A Journey Into the Solar System's Outer Reaches, Seeking New Worlds to Explore
It was the common view of the time: All of the solar system’s big, interesting things — the sun and the nine planets — were behind Pioneer 10. (Pluto was still a planet then, but it was at the innermost part of its orbit and closer to the sun than Neptune.)
Thirty-five years later, the Kuiper belt — the region Pioneer 10 was just entering — and the spaces beyond are perhaps the most fascinating parts of the solar system. In their vast, icy reaches are clues about how the sun and planets, including ours, coalesced out of gas and dust 4.5 billion years ago.
“The Kuiper belt object studies are revolutionizing all of solar system studies,” said Renu Malhotra, a professor of planetary sciences at the University of Arizona.

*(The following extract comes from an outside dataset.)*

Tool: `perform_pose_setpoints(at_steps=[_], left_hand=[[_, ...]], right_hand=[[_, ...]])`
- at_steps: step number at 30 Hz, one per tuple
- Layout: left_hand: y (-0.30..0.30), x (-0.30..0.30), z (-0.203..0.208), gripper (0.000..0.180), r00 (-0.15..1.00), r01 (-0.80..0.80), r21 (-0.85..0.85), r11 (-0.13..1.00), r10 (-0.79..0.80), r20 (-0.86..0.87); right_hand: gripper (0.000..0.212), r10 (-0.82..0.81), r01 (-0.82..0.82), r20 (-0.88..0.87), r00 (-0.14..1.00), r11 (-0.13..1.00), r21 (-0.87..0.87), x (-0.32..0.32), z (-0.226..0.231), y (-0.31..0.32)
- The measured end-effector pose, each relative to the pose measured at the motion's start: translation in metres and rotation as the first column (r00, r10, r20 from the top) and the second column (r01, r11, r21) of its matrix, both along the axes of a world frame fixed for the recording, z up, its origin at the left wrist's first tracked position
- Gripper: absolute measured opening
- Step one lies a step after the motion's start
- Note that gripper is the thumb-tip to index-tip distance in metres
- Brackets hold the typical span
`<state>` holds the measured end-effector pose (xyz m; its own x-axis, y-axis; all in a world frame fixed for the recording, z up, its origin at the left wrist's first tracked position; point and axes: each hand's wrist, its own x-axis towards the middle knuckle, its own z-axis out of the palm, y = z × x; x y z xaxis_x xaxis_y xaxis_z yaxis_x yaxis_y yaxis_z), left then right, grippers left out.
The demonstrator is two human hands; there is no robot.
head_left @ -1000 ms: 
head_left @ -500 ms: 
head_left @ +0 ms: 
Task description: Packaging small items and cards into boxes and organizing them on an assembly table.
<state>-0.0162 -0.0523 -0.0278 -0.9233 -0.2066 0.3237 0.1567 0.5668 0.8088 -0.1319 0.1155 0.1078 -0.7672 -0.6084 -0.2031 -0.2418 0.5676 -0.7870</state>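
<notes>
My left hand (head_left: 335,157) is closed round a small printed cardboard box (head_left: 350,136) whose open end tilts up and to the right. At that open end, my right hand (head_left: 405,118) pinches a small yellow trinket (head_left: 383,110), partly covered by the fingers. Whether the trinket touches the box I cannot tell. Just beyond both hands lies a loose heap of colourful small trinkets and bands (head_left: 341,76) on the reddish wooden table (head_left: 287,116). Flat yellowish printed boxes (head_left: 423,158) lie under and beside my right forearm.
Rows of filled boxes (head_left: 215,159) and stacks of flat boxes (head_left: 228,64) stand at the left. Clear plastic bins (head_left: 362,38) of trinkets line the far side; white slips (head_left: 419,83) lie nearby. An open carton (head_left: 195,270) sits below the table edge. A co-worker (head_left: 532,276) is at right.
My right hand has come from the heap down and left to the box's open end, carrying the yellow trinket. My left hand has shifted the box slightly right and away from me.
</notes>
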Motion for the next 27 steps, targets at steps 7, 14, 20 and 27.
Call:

Even farther out might be bodies the size of Mars or Earth, or even a larger one some astronomers call Planet Nine, and technological advances could usher in a new age of planetary discovery.
On Tuesday, New Horizons, the NASA spacecraft that snapped spectacular photographs of Pluto in 2015, will provide humanity with a close-up of one of these mysterious, distant and tiny icy worlds.

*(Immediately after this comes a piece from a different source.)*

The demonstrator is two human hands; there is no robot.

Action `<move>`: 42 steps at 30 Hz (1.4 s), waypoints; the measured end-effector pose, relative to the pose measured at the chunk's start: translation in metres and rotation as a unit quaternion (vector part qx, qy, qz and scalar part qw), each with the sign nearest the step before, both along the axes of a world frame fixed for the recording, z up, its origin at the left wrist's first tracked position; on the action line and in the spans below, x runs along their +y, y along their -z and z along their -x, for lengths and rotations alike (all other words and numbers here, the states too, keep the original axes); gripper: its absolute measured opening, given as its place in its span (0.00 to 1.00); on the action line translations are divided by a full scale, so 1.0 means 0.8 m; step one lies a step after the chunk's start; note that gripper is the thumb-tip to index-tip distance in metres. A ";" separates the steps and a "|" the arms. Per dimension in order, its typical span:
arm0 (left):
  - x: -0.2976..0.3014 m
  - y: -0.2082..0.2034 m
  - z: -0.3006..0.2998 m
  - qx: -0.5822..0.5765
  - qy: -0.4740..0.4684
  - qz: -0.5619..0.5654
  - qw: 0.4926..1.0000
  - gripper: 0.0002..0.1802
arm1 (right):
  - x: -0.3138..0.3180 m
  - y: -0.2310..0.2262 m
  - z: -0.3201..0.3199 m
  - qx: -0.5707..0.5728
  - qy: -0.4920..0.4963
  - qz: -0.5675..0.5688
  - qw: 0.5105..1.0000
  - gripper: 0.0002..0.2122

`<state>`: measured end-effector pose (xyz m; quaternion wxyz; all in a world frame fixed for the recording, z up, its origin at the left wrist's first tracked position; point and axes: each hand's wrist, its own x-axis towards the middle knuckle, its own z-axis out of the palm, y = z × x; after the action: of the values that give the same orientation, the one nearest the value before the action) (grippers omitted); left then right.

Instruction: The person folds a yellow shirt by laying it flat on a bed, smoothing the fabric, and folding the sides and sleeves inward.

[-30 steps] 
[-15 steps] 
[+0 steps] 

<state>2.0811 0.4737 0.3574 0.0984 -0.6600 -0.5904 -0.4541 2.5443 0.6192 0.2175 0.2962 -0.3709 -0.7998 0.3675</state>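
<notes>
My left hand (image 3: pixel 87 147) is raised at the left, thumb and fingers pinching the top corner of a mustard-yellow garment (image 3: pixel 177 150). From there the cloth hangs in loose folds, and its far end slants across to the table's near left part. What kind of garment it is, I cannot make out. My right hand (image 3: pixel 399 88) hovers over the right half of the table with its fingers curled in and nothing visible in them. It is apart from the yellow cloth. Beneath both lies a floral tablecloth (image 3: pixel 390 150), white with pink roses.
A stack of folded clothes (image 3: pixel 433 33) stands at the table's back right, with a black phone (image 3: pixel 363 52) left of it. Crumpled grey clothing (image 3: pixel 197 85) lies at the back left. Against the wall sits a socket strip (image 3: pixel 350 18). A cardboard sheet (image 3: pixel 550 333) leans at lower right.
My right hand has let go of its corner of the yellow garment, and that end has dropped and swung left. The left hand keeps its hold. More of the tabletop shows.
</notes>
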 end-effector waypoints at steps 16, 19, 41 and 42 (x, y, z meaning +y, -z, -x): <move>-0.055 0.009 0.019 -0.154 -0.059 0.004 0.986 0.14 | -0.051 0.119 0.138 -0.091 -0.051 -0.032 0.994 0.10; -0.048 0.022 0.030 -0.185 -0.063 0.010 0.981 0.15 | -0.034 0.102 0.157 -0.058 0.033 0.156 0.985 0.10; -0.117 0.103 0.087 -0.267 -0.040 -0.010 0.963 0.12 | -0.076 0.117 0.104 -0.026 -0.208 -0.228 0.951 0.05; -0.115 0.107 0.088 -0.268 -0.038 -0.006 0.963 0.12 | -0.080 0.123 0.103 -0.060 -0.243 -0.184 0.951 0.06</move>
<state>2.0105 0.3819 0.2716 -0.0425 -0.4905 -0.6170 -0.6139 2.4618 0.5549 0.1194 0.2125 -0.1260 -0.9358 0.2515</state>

Its target of exploration is believed to be just 12 to 22 miles wide, known as 2014 MU69 — its designation in the International Astronomical Union’s catalog of worlds — or Ultima Thule, the nickname bestowed upon it by the New Horizons team.
This will be the farthest object ever visited by a spacecraft.

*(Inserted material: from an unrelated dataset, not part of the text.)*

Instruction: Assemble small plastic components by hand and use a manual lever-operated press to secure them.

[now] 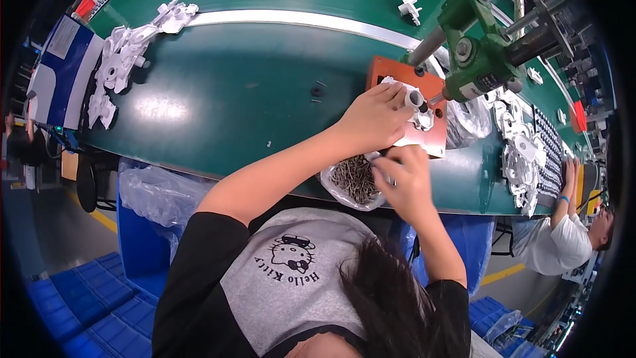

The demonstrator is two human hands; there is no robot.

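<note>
My left hand grips a white moulded part from its left side, its fingers bent over the edge. A round, light-coloured collar stands up from that part. Beneath it is an orange fixture block, below the rod of a green press. Closer to me, my right hand is closed, thumb against fingers, by a plastic-lined bowl of thin metal pins. Whatever its fingertips hold is too small and blurred to make out.
White moulded parts lie heaped at the left and right of the green bench. A clear plastic bag sits beside the fixture. Small loose pieces lie left of my hands. Another person works at far right.
</note>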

New Horizons will speed past Ultima Thule at 31,500 mph and pass within 2,200 miles of the surface. What the probe finds could reveal much about the earliest days of the solar system and what else lies in the Kuiper belt.
“I’m more excited to see it than I was of Pluto,” said Harold F. Levison, a planetary scientist at the Southwest Research Institute in Boulder, Colorado. “It’s going to be really cool.”